TASK.
The listing below is to be transcribed exactly.
================
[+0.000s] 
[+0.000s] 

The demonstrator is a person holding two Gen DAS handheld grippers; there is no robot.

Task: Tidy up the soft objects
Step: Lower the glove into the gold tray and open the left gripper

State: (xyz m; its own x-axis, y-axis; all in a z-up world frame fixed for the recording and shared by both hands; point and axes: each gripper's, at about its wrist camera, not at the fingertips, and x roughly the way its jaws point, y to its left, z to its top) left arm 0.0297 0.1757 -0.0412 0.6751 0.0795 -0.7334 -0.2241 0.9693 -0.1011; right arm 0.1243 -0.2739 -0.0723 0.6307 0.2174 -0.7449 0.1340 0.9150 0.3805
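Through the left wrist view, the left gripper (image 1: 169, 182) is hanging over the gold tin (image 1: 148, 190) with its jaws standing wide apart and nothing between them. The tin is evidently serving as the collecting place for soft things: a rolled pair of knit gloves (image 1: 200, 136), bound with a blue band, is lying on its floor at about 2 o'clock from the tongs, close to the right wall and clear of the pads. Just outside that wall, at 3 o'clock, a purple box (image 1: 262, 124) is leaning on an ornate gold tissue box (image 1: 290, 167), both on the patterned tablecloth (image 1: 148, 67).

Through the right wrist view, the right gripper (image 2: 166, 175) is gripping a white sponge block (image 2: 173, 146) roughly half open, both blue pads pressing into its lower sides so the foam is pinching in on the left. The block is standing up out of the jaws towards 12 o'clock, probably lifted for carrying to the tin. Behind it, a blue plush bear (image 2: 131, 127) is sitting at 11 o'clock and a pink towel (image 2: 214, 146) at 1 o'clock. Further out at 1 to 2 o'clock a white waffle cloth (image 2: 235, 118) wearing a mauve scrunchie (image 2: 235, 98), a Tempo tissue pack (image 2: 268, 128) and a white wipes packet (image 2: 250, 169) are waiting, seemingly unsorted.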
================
YOUR SOLUTION.
[+0.000s] 
[+0.000s] 

The demonstrator is a person holding two Gen DAS handheld grippers; there is no robot.

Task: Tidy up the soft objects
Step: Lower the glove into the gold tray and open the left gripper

State: (xyz m; its own x-axis, y-axis; all in a z-up world frame fixed for the recording and shared by both hands; point and axes: each gripper's, at about its wrist camera, not at the fingertips, and x roughly the way its jaws point, y to its left, z to its top) left arm 0.0297 0.1757 -0.0412 0.6751 0.0795 -0.7334 -0.2241 0.9693 -0.1011; right arm 0.1243 -0.2739 -0.0723 0.6307 0.2174 -0.7449 0.1340 0.9150 0.3805
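Through the left wrist view, the left gripper (image 1: 169, 182) is hanging over the gold tin (image 1: 148, 190) with its jaws standing wide apart and nothing between them. The tin is evidently serving as the collecting place for soft things: a rolled pair of knit gloves (image 1: 200, 136), bound with a blue band, is lying on its floor at about 2 o'clock from the tongs, close to the right wall and clear of the pads. Just outside that wall, at 3 o'clock, a purple box (image 1: 262, 124) is leaning on an ornate gold tissue box (image 1: 290, 167), both on the patterned tablecloth (image 1: 148, 67).

Through the right wrist view, the right gripper (image 2: 166, 175) is gripping a white sponge block (image 2: 173, 146) roughly half open, both blue pads pressing into its lower sides so the foam is pinching in on the left. The block is standing up out of the jaws towards 12 o'clock, probably lifted for carrying to the tin. Behind it, a blue plush bear (image 2: 131, 127) is sitting at 11 o'clock and a pink towel (image 2: 214, 146) at 1 o'clock. Further out at 1 to 2 o'clock a white waffle cloth (image 2: 235, 118) wearing a mauve scrunchie (image 2: 235, 98), a Tempo tissue pack (image 2: 268, 128) and a white wipes packet (image 2: 250, 169) are waiting, seemingly unsorted.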

This answer is complete.